_What is being asked_. Search term "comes": copy each line of the data containing it.

Segment Start: Provided data

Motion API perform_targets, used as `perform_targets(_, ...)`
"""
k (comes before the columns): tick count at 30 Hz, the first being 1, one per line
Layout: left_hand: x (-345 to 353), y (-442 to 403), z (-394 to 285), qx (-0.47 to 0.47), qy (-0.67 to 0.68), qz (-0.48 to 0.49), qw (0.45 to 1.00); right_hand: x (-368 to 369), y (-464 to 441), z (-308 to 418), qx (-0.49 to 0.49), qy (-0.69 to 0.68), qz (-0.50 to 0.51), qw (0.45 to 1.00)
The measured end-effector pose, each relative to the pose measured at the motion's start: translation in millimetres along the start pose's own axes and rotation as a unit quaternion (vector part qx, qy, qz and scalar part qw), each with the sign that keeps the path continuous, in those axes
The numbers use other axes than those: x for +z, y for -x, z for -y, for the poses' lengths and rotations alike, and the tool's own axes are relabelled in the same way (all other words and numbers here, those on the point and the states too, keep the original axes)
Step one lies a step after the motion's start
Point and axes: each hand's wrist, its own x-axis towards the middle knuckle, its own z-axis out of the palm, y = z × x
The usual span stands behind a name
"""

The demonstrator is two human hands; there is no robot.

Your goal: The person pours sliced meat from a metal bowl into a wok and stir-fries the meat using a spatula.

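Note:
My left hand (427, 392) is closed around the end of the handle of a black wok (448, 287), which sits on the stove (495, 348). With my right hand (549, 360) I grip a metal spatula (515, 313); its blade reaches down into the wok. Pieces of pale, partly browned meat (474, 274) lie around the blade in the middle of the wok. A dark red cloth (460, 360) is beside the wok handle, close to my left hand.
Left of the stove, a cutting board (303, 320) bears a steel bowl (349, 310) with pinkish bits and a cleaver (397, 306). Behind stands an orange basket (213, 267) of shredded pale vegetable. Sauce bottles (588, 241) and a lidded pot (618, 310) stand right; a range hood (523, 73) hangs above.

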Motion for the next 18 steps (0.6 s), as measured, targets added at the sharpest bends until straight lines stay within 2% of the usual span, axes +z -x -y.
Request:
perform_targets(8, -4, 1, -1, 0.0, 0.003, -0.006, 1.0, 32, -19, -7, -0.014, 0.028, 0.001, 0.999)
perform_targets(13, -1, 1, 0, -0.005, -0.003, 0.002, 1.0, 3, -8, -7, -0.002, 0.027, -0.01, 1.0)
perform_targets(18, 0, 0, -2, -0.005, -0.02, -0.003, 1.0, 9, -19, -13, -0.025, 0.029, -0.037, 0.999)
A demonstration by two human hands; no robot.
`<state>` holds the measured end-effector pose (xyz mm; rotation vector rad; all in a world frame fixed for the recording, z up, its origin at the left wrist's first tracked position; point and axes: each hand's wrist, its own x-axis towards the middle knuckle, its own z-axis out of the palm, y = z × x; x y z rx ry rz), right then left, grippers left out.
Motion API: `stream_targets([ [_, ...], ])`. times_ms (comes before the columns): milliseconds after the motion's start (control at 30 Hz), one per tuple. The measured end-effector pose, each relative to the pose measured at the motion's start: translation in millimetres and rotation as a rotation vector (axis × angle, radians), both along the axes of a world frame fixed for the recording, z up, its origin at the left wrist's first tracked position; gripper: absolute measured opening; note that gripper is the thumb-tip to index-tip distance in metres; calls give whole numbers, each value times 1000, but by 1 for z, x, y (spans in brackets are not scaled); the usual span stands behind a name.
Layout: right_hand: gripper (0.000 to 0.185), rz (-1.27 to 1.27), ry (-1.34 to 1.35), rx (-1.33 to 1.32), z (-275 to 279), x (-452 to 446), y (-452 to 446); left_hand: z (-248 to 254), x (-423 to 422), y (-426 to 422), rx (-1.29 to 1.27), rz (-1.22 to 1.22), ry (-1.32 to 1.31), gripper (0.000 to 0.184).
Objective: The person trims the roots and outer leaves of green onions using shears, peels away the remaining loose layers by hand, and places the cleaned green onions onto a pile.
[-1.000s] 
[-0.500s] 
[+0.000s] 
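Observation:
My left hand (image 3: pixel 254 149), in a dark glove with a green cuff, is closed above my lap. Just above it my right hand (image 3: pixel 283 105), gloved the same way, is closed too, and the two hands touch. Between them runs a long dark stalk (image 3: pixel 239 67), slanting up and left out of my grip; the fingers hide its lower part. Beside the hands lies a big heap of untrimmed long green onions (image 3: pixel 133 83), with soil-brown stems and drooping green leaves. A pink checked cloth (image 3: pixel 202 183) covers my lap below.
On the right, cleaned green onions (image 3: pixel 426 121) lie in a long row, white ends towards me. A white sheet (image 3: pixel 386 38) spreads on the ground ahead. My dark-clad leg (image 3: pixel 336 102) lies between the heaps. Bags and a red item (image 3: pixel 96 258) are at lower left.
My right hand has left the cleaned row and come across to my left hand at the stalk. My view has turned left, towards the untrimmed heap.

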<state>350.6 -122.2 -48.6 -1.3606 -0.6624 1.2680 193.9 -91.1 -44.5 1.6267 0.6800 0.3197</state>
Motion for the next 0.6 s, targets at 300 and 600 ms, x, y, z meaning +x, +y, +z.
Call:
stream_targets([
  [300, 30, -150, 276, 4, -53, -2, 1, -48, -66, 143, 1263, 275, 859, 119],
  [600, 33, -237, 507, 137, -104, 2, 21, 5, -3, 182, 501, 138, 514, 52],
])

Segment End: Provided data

_Output of the exercise_.
k (comes before the columns): tick count at 30 Hz, the first being 1, one per line
Motion API: `stream_targets([ [_, ...], ])`. times_ms (comes before the columns): milliseconds after the motion's start (control at 30 Hz), one per tuple. The measured end-effector pose, each relative to the pose measured at the motion's start: translation in millimetres and rotation as a rotation vector (axis × angle, radians), both along the axes of a world frame fixed for the recording, z up, its origin at the left wrist's first tracked position; gripper: absolute measured opening; note that gripper is the thumb-tip to index-tip distance in metres; calls give whole numbers, each value times 1000, but by 1 for z, x, y (spans in brackets are not scaled); the usual span stands behind a name.

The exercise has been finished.